Я обернулся к нотариусу и сказал:
— Очевидно, этот человечек станет достойным клиентом вашего преемника.
Я вернулся в гостиницу, оставил там коня Альфреда на попечение прислуги и в пять часов выехал в Лизьё в наемном экипаже, следовавшем из Кана.
Через день я вернулся в Эврё, как и обещал своему другу.
X
Две недели спустя я снова оказался в гостинице “Золотой лев”.
На этот раз я приехал в Берне на свадьбу Грасьена и Зои. Жених жил здесь у столяра папаши Гийома, обосновавшегося на Большой улице.
Что касается невесты, ее домом было поместье Шамбле, о местоположении которого говорилось выше. (Зоя последовала сюда за своей молочной сестрой.)
Графиня лично занималась туалетом невесты, и именно из поместья должно было начаться свадебное шествие новобрачной.
На триста франков, остававшихся после покупки Жана Пьера, Грасьен заказал обед в “Золотом льве”. Супруг г-жи де Шамбле разрешил ей присутствовать на свадьбе, но сам не нашел нужным явиться на праздник, очевидно расценивая это как повинность.

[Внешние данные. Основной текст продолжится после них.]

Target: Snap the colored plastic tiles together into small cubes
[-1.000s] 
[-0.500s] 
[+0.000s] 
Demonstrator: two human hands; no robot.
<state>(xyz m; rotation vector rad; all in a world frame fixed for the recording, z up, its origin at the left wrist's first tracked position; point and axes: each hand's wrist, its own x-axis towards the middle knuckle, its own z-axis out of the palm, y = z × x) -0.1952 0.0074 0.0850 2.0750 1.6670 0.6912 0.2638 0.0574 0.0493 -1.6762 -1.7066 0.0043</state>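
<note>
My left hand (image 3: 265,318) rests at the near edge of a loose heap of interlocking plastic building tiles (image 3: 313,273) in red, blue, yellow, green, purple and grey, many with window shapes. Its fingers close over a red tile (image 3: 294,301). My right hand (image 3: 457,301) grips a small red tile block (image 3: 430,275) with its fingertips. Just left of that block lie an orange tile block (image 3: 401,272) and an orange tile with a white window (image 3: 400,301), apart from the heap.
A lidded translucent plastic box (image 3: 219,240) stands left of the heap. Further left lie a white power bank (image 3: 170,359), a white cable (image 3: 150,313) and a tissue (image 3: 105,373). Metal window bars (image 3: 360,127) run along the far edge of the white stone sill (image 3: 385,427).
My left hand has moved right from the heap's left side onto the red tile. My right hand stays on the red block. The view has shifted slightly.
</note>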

Грасьен явился ко мне, как только я прибыл.
Госпожа де Шамбле и Зоя приехали в Берне накануне дня бракосочетания.
Я договорился с хозяином гостиницы, чтобы он отправил в Жювиньи карету от имени г-жи де Шамбле и привез мать Зои.

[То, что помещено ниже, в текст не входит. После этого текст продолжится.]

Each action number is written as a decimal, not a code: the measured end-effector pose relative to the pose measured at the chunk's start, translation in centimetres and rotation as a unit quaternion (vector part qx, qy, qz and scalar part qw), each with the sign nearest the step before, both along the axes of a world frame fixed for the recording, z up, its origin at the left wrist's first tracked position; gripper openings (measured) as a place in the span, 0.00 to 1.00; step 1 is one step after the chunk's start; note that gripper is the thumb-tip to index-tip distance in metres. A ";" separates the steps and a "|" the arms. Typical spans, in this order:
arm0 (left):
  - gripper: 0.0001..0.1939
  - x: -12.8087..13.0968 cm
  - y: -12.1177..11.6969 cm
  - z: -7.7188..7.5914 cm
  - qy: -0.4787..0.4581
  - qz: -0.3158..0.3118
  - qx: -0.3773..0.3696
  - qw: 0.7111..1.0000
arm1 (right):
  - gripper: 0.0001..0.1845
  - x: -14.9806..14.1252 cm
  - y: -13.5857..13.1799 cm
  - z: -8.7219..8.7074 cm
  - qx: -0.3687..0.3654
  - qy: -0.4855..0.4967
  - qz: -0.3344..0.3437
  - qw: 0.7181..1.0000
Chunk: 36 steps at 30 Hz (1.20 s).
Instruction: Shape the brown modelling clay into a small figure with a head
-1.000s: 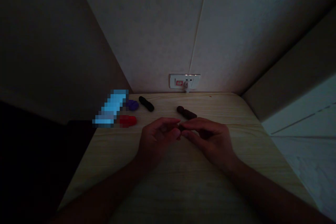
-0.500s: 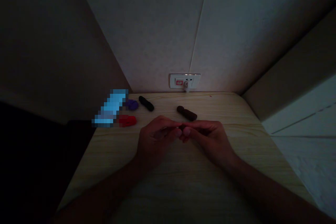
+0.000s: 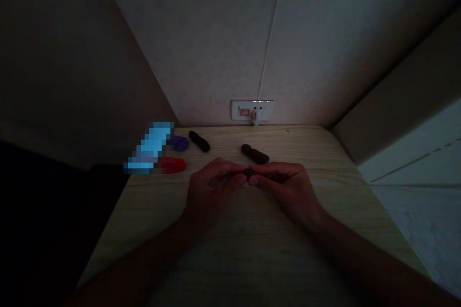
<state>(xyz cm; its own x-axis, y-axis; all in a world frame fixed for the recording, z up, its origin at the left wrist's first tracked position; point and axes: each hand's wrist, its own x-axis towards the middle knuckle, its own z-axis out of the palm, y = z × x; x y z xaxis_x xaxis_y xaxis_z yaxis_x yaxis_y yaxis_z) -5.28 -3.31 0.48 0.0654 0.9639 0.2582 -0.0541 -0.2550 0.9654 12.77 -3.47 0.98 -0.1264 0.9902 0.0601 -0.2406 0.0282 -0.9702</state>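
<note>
Between my two hands is a small dark brown piece of modelling clay (image 3: 248, 172), mostly covered by fingertips. My left hand (image 3: 212, 187) pinches it from one side with thumb and fingers. On the other side my right hand (image 3: 288, 184) pinches it too, so both sets of fingertips nearly meet above the table. Just beyond the fingers lies a brown stick of modelling clay (image 3: 256, 154), narrowed near its left end. Dim light hides the exact shape of the held piece.
On the wooden table (image 3: 245, 249) lie a black stick of clay (image 3: 199, 141), a purple lump (image 3: 180, 143) and a red piece (image 3: 176, 165). A pixelated bright slab (image 3: 149, 148) sits at the left edge. Behind, the wall holds a socket plate (image 3: 252, 110) with a plug.
The fingers have shifted slightly around the small piece, and the reddish fingertips below it no longer show. The whole view has moved slightly; the things on the table lie as before.
</note>
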 end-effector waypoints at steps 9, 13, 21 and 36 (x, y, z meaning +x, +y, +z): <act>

Я сделал эти распоряжения, а также попросил передать Жозефине сто франков на мелкие расходы, так как понимал, что старушка жаждет увидеть свою “крошку”, как она называла графиню, и после случая со сбором пожертвований сомневался, что графиня сможет доставить своей кормилице такое удовольствие. Одновременно я написал Жозефине, что экипаж прислал ей новый владелец поместья и попросил не выдавать меня — пусть все думают, что мать невесты приехала за собственный счет.
Я смог еще раз повторить старушке все эти указания, так как она прибыла из Жювиньи за час до приезда из Эврё г-жи де Шамбле и Зои.

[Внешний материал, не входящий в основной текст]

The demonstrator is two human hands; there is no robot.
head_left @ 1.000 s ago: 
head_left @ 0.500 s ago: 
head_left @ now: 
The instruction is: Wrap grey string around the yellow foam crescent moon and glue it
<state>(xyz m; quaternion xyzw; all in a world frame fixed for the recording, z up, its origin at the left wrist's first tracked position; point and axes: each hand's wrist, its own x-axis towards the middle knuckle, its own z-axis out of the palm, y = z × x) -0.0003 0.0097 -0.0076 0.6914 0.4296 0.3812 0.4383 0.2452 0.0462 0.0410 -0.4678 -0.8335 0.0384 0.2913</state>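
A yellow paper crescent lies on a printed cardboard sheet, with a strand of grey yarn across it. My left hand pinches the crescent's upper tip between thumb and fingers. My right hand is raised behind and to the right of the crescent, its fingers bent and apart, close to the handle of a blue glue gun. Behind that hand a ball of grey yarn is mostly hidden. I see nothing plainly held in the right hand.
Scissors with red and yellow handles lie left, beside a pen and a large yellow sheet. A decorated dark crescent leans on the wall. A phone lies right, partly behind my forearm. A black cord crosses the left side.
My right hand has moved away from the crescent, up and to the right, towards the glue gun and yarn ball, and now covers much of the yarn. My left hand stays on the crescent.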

Таким образом, когда они оказались в поместье, Зоя увидела там свою мать, а графиня — кормилицу.
Вечером я пошел прогуляться к церкви Нотр-Дам-де-ла-Кутюр.
Я не видел г-жу де Шамбле с того самого дня, когда она дала мне кольцо для деревенских погорельцев. Конечно, я не продал это кольцо ювелиру из Эврё, как Вы понимаете, а лишь оценил его, чтобы сделать соответствующий взнос, и теперь носил украшение на шее на золотой венецианской цепочке, тонкой и гибкой, как шелковая нить.
Хотя я не надеялся увидеть графиню, ноги сами понесли меня в сторону ее дома.
Выйдя из города на закате, я прошел вдоль берега Шарантона и через несколько минут оказался у подножия лестницы, ведущей к церкви.
Поднявшись по лестнице, я увидел маленькое кладбище, настоящее сельское кладбище, такое же заброшенное и печальное, как в стихах Грея.
При свете лучей заходящего солнца, вытянутых и сверкающих, как огненные пики, я прочел несколько надгробных надписей, говоривших о скромности покойных и простодушии живых.
Затем я вошел в церковь.
Я не ожидал кого-нибудь там встретить, но ошибся: в отдалении молилась какая-то женщина.
При виде этой фигуры, лица которой я не мог рассмотреть, так как его скрывали складки длинной шали, я вздрогнул.
Внутренний голос прошептал мне: “Это она!”
Я остановился как вкопанный и приложил руку к груди.
Мне нечем было дышать.
Собравшись не с силами, а с духом, я прошел в один из самых темных уголков церкви и встал, прислонившись к колонне, соседней с той, что была увенчана мраморной ракушкой со святой водой.
Оттуда я стал смотреть на г-жу де Шамбле.
Один из последних солнечных лучей, при свете которых я только что читал эпитафии, проник сквозь окно церкви, упал на позолоченный нимб некоего святого и озарил молодую женщину сиянием, словно существо, уже переставшее принадлежать этому миру.
Однако, как я уже говорил, день клонился к закату, и луч становился все бледнее и бледнее, пока совсем не угас.